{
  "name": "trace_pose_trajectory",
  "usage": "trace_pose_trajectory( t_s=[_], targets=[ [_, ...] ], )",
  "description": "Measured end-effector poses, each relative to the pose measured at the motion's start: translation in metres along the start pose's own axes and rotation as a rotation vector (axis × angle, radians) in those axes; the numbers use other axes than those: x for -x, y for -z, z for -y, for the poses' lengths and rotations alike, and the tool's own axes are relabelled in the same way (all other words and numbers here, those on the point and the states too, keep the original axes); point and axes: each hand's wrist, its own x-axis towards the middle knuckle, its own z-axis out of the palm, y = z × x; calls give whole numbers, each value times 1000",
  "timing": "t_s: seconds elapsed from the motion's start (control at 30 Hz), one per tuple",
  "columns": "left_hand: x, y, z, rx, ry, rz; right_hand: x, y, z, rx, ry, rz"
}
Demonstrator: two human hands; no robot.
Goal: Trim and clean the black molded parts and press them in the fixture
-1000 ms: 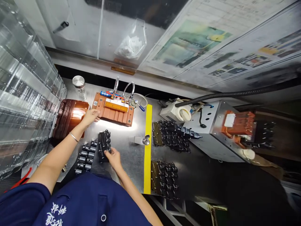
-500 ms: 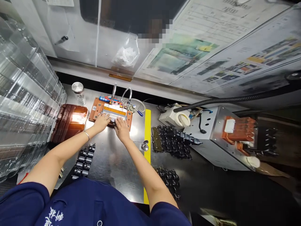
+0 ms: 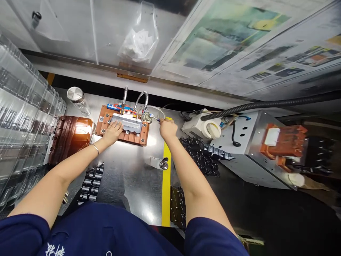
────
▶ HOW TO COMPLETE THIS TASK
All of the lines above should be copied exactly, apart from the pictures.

▶ ANSWER TO THIS TASK
{
  "name": "trace_pose_trajectory",
  "usage": "trace_pose_trajectory( t_s=[_], targets=[ [_, ...] ], )",
  "description": "Measured end-effector poses, each relative to the pose measured at the motion's start: translation in metres along the start pose's own axes and rotation as a rotation vector (axis × angle, radians) in those axes; the numbers use other axes than those: x for -x, y for -z, z for -y, for the poses' lengths and rotations alike, and the tool's own axes are relabelled in the same way (all other words and numbers here, those on the point and the states too, keep the original axes); point and axes: each hand's wrist, its own x-axis towards the middle knuckle, its own z-axis out of the palm, y = z × x; calls give whole numbers, each value times 1000",
  "timing": "t_s: seconds elapsed from the motion's start (control at 30 Hz), one per tuple",
  "columns": "left_hand: x, y, z, rx, ry, rz; right_hand: x, y, z, rx, ry, rz"
}
Demonstrator: two human hands; no robot.
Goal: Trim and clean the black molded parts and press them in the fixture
-1000 ms: 
-500 ms: 
+0 ms: 

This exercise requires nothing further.